[Work to be completed]:
Using the entries that follow, give the number of lines containing the string "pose". Write nothing besides that number.

── Entries shown ──

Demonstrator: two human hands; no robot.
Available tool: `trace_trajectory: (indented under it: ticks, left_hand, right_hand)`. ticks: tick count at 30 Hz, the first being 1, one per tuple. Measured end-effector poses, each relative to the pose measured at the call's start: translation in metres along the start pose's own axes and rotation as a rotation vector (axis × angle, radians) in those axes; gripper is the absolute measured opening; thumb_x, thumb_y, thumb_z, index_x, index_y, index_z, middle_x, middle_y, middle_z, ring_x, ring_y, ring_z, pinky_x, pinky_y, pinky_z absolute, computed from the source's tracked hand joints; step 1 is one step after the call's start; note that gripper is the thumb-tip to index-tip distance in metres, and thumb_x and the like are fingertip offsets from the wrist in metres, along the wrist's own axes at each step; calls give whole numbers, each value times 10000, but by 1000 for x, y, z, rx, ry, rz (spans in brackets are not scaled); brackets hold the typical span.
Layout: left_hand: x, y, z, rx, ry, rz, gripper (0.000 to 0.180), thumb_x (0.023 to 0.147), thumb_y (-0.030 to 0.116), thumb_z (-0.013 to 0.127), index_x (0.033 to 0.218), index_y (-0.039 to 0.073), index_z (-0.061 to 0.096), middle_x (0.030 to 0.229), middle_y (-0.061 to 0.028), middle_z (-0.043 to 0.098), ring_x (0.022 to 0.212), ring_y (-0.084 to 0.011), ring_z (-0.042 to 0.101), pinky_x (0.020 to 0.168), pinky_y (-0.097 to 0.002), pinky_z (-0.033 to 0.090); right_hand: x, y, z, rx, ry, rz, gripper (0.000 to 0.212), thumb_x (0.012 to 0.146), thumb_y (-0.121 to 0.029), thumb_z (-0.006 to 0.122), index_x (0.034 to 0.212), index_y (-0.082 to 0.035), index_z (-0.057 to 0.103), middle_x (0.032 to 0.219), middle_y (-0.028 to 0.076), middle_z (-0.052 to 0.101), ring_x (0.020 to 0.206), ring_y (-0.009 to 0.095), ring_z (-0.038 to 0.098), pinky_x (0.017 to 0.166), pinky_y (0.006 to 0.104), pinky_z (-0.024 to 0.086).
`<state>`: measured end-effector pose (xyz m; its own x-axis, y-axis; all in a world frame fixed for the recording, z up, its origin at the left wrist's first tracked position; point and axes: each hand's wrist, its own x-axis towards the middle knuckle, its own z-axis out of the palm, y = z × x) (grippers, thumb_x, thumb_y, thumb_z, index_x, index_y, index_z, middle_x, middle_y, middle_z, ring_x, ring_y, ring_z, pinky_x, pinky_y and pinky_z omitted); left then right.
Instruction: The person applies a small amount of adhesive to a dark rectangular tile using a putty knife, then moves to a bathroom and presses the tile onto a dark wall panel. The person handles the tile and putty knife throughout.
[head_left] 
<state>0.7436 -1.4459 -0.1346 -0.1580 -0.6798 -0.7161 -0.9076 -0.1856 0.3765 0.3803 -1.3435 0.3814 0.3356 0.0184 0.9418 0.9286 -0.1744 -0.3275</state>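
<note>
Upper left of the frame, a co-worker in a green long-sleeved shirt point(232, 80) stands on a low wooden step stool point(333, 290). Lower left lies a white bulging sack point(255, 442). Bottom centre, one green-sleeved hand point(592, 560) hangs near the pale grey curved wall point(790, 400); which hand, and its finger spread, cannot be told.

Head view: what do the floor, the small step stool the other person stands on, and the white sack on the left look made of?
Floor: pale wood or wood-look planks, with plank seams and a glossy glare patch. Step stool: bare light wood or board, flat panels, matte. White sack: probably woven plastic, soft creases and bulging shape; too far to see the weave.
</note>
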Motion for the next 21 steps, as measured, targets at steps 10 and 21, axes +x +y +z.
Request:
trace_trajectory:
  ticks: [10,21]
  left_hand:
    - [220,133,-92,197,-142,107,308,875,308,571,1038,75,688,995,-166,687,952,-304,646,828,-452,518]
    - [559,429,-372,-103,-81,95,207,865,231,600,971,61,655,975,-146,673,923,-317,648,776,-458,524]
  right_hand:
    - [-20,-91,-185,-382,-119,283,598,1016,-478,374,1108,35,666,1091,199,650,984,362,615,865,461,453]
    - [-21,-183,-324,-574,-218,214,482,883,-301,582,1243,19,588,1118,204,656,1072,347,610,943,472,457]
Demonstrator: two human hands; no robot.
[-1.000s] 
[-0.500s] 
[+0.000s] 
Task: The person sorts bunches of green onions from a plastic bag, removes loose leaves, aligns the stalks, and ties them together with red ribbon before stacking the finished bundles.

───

[Exercise output]:
2